- [Task item]:
The required output is the exact run of lines below that opens at the line with "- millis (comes" and closes at the line with "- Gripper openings".

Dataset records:

--

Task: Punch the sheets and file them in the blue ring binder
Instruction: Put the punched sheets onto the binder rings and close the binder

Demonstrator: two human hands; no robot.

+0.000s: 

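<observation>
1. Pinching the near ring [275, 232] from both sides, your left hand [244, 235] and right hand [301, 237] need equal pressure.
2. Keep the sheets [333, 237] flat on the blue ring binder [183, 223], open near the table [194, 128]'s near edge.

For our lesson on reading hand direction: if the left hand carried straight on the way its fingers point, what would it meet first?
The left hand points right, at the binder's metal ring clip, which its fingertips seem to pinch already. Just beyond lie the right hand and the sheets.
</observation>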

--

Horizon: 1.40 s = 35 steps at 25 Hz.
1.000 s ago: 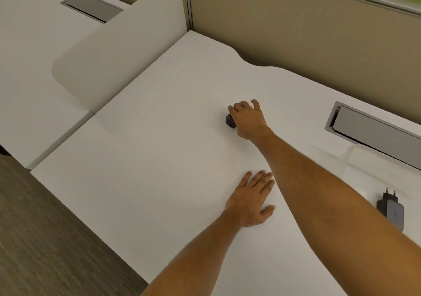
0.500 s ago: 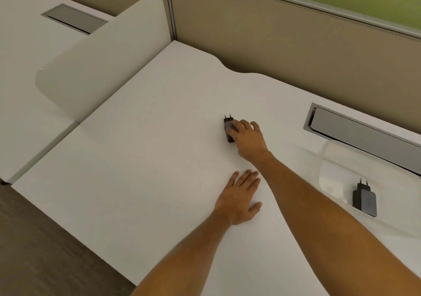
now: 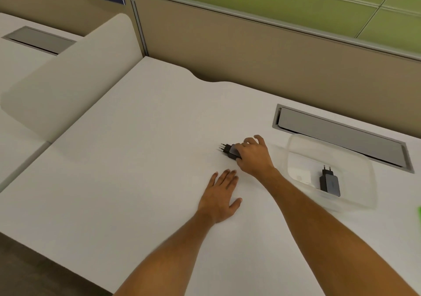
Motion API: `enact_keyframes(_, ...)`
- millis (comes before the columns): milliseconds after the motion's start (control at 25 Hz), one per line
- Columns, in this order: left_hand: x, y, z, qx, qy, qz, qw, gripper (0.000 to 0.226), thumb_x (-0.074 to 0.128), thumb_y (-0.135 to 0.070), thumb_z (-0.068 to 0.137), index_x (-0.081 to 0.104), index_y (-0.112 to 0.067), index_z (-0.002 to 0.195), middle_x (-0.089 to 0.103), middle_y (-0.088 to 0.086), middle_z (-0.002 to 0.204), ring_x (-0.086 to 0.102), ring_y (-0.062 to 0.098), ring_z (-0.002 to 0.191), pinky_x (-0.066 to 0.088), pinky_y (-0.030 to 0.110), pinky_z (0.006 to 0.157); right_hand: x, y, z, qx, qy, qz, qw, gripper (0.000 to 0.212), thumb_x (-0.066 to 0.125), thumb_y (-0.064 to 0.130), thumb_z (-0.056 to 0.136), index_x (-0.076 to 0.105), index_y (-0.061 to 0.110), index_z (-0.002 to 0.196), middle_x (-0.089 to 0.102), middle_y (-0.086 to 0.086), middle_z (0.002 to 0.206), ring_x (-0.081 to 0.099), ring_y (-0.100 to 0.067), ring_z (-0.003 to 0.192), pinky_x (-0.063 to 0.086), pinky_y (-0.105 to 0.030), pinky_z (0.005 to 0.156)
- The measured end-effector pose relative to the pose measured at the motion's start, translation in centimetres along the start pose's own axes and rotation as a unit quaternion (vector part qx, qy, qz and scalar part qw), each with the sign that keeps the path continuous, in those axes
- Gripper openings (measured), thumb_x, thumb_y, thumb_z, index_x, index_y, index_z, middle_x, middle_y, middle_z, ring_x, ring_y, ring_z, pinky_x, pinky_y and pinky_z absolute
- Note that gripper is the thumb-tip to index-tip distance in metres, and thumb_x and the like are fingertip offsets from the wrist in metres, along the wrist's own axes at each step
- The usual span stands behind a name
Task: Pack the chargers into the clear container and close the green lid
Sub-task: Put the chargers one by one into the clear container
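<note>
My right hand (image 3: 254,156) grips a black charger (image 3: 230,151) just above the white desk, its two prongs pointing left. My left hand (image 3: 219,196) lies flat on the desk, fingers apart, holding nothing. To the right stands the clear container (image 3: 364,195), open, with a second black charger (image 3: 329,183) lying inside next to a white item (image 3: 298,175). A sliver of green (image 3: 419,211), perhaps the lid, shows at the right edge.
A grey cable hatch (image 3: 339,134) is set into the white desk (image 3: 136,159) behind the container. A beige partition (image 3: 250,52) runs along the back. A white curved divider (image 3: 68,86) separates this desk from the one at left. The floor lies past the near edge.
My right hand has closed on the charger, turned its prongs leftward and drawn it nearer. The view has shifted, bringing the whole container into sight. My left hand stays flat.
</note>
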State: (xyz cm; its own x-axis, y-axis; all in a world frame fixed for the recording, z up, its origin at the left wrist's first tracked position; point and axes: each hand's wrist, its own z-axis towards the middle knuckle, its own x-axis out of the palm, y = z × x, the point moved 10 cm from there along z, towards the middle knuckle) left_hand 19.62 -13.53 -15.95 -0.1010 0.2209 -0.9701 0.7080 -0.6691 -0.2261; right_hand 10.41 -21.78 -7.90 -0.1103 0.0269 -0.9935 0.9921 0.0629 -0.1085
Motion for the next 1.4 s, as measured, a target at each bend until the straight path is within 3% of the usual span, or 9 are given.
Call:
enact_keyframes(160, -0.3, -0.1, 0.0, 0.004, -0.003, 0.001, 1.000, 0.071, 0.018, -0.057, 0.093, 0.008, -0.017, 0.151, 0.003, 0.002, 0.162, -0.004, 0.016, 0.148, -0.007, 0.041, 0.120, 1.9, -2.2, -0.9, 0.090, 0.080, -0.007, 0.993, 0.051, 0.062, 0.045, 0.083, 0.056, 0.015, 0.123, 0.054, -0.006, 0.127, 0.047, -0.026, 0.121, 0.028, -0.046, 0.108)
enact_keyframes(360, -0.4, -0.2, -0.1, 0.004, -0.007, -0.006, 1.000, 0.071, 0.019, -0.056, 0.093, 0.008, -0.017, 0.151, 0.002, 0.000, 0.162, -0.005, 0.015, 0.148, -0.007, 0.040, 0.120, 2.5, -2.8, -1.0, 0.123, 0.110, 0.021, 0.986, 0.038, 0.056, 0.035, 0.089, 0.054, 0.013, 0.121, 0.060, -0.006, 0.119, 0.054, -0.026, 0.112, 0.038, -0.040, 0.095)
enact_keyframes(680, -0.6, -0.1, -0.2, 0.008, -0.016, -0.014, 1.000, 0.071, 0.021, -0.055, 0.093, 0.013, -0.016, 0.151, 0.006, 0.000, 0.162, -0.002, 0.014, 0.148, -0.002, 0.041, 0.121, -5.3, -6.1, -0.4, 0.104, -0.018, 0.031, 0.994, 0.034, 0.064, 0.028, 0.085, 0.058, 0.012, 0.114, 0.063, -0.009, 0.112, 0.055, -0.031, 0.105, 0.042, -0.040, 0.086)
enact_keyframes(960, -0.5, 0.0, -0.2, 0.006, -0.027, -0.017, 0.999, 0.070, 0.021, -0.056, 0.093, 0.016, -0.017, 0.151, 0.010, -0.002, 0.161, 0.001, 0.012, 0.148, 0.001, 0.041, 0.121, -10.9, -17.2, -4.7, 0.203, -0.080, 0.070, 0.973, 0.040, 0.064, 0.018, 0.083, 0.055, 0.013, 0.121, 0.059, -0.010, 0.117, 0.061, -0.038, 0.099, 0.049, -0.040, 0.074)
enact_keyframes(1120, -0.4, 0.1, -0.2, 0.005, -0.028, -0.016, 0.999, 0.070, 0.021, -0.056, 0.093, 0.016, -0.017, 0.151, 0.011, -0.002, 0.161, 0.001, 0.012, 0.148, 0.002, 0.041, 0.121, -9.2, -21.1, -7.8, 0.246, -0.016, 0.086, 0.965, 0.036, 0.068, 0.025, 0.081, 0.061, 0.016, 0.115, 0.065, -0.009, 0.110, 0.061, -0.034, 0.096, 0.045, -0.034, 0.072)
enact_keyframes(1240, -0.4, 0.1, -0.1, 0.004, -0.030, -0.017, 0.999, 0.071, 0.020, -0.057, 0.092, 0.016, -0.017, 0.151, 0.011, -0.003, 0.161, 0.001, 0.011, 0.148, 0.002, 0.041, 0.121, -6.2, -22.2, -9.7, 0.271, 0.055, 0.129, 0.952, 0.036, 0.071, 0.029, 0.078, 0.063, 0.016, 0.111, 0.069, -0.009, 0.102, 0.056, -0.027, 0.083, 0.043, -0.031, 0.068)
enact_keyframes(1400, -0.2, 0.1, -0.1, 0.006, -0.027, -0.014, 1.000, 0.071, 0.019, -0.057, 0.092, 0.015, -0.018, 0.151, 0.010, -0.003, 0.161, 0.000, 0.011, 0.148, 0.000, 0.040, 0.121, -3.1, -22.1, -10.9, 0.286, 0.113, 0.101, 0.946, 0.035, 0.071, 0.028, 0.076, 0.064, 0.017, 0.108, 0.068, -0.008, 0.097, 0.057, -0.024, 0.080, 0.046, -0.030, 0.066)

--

- [Answer section]:
- millis (comes before the columns): milliseconds after the motion's start (control at 25 Hz), one per line
- Columns, in this order: left_hand: x, y, z, qx, qy, qz, qw, gripper (0.000 to 0.226), thumb_x (-0.074 to 0.128), thumb_y (-0.135 to 0.070), thumb_z (-0.068 to 0.137), index_x (-0.081 to 0.104), index_y (-0.112 to 0.067), index_z (-0.002 to 0.195), middle_x (-0.089 to 0.103), middle_y (-0.088 to 0.086), middle_z (-0.002 to 0.204), ring_x (-0.086 to 0.102), ring_y (-0.062 to 0.098), ring_z (-0.002 to 0.191), pinky_x (-0.066 to 0.088), pinky_y (-0.030 to 0.110), pinky_z (0.006 to 0.157); right_hand: x, y, z, qx, qy, qz, qw, gripper (0.000 to 0.212), thumb_x (-0.066 to 0.125), thumb_y (-0.064 to 0.130), thumb_z (-0.056 to 0.136), index_x (-0.076 to 0.105), index_y (-0.061 to 0.110), index_z (-0.002 to 0.196), middle_x (-0.089 to 0.102), middle_y (-0.086 to 0.086), middle_z (0.002 to 0.206), ring_x (-0.081 to 0.099), ring_y (-0.100 to 0.067), ring_z (-0.003 to 0.192), pinky_x (-0.063 to 0.086), pinky_y (-0.105 to 0.030), pinky_z (0.005 to 0.156)
- The measured end-effector pose relative to the pose measured at the motion's start, translation in centimetres along the start pose's own axes and rotation as a unit quaternion (vector part qx, qy, qz and scalar part qw), each with the sign that keeps the path continuous, in those axes
- Gripper openings (measured), thumb_x, thumb_y, thumb_z, index_x, index_y, index_z, middle_x, middle_y, middle_z, ring_x, ring_y, ring_z, pinky_x, pinky_y and pinky_z absolute

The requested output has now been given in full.